Robert took all this awry. He did not deign to ask her when this mysterious moment was, far less whether it might ever recur; he did not answer one of her arguments; he did not even come over to Rye Beach to combat and trample on her reasons. He wrote her a furious, foolish reply, in which he agreed with her that she had never loved him, and never would, and he bade her farewell. He managed to exchange with a friend who was bemoaning his hard lot in being ordered away from his young wife to the China station, and he sailed with their blessing three days after getting Helen's letter. She only learned of his departure by chance.

The old man held the letter in his hand, after reading it, for so long a time, that at last Helen looked up. "It seems to me you take it pretty coolly, papa," she said, her lips quivering.

"Yes, yes. Poor Robert! poor boy!" sighed her father. Then while she bridled indignantly at his misplaced compassion, he added, "I'm sorry, Helen. I think you would have come to like him. Well, well! If you are contented, my dear—"

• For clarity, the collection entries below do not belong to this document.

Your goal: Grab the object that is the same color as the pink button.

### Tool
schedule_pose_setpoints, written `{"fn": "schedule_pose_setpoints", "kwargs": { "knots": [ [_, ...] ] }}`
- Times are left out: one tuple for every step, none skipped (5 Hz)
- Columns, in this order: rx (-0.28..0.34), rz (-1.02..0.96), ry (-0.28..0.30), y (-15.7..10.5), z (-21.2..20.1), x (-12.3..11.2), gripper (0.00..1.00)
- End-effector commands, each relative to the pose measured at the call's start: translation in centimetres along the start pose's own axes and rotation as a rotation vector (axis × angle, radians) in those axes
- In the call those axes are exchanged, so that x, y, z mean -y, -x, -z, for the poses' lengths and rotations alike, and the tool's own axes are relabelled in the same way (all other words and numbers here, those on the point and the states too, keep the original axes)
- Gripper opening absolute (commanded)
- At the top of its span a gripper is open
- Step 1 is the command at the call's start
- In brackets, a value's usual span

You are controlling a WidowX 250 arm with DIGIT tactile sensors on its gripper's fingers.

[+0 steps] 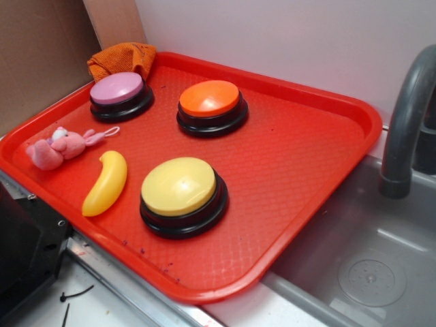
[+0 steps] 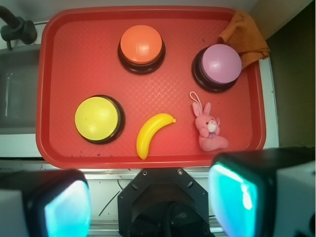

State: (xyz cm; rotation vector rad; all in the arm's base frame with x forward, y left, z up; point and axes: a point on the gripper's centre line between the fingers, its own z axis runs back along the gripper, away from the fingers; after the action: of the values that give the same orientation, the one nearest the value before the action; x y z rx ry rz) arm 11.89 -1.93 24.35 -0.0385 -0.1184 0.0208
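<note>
A small fuzzy pink plush animal (image 1: 56, 148) (image 2: 209, 129) with a white face and a thin loop string lies on the red tray (image 1: 293, 163) (image 2: 89, 64) near its left edge. The pink button (image 1: 120, 95) (image 2: 219, 65), mauve dome on a black base, stands at the tray's back left, close behind the plush. My gripper (image 2: 150, 205) hovers high above the table edge in front of the tray, open, with nothing between its teal-padded fingers (image 2: 232, 195). In the exterior view the gripper is out of sight.
An orange button (image 1: 211, 105) (image 2: 141, 47), a larger yellow button (image 1: 182, 194) (image 2: 98, 119) and a yellow plastic banana (image 1: 107, 182) (image 2: 151, 132) share the tray. An orange cloth (image 1: 122, 58) (image 2: 244, 37) lies at its back corner. A grey sink (image 1: 368, 266) and faucet (image 1: 405, 122) stand to the right.
</note>
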Motion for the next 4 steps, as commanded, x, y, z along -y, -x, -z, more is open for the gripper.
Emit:
{"fn": "schedule_pose_setpoints", "kwargs": {
  "knots": [
    [0.0, 0.0, 0.0, 0.0, 0.0, 0.0, 1.0],
    [0.027, 0.019, 0.026, 1.0, 1.4, -2.1, 1.0],
    [0.037, 0.032, 0.023, 1.9, 3.5, -4.6, 1.0],
    [0.032, 0.022, -0.004, 2.3, 5.9, -7.0, 1.0]
  ]
}}
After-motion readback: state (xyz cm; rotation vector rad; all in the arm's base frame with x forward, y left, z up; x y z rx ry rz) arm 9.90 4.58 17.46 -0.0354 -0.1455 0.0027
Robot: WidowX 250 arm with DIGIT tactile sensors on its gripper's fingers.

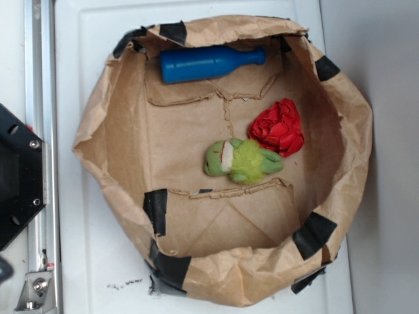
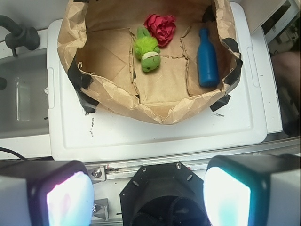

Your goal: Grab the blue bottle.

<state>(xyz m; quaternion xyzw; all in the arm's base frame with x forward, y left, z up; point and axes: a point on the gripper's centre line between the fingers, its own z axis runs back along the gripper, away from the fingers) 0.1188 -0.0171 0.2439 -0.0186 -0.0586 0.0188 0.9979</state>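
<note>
While the gripper (image 2: 148,193) stands wide open at the bottom of the wrist view, with its two pads far apart and nothing between them, it is well away from everything it must reach, above the rail at the edge of the white bench (image 2: 155,134). Beyond it sits the paper bag (image 1: 98,131), rolled down into a low basket with black tape on the rim. Inside lie three things: the green plush toy (image 1: 241,160) near the middle, the red crumpled item (image 1: 278,127) touching or almost touching it, and the blue bottle (image 1: 209,63). The bottle lies on its side along one inner wall of the bag, well apart from the other two, with its thinner neck pointing to a taped corner. In my judgement the approach has not begun, so all the risks are still ahead. The wall just beside the bottle is the main one: if a finger comes down on that side, it may catch the folded rim, crush the paper or drag the whole bag over the bench. The bottle is round and probably smooth, so a closing that is not across the body may let it roll or slip out. A grasp on the narrow neck would likely hold less surely than one on the thick body.
</note>
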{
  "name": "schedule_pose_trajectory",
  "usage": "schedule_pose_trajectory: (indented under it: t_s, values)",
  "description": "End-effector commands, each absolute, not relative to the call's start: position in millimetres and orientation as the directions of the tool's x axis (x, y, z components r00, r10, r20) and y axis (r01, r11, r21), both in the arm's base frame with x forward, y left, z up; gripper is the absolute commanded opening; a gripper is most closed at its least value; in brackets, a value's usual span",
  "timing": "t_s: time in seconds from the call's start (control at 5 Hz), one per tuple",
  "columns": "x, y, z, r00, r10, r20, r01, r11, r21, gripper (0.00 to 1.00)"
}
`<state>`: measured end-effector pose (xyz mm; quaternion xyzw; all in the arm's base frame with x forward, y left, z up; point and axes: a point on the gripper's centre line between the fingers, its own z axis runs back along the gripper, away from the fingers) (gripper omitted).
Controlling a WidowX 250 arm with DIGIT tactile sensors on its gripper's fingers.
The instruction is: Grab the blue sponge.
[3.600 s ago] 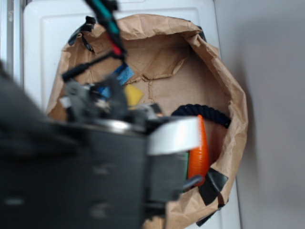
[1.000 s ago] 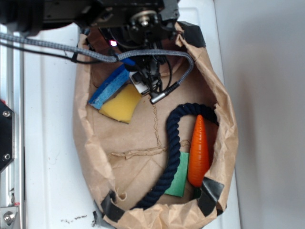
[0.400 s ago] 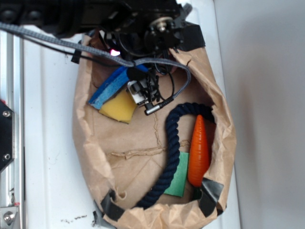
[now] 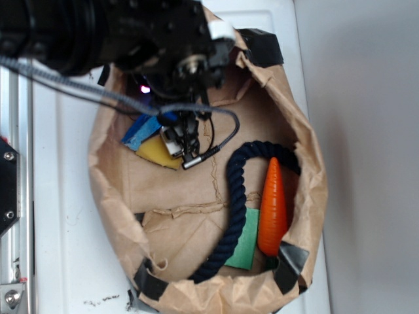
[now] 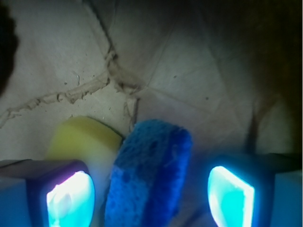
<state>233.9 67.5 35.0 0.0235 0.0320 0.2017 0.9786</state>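
Observation:
The blue sponge [image 4: 139,131] lies at the upper left inside a brown paper bag [image 4: 313,171], resting against a yellow sponge [image 4: 156,152]. Most of it is hidden under the black arm in the exterior view. My gripper [image 4: 174,139] is down over it. In the wrist view the blue sponge [image 5: 149,172] stands on edge between the two glowing fingertips [image 5: 70,198], with a gap on each side. The gripper [image 5: 149,201] is open around it. The yellow sponge [image 5: 83,139] sits just left of the blue one, behind the left finger.
A dark blue rope [image 4: 234,203] curves through the bag's middle. An orange carrot [image 4: 273,209] and a flat green piece [image 4: 246,245] lie at the lower right. The bag's crumpled walls stand close around. A metal rail [image 4: 10,196] runs along the left.
The arm has moved left and lower into the bag. The gripper now covers more of the blue and yellow sponges. The bag's left wall has bulged outward.

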Motion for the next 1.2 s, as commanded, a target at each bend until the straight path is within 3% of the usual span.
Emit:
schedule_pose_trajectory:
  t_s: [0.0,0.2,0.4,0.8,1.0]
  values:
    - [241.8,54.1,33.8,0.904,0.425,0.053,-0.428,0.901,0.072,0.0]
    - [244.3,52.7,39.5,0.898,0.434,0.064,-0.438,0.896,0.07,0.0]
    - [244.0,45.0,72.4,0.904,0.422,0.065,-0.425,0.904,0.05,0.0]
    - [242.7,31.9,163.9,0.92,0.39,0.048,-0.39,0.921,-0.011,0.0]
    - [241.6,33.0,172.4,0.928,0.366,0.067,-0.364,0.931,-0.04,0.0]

"How can you say such a thing, papa?" cried Helen, astonished that he should have taken what he understood of her letter just as Robert had done, "when you know,—when you know I—" but Helen could not finish what she was going to say. She could not own that she thought her letter susceptible of quite a different answer. She set her lips and tried to stop their trembling, while her eyes filled.

Her father did not notice. "My dear," he said presently, " will you ask Margaret to make me a cup of tea? I feel unpleasantly weak."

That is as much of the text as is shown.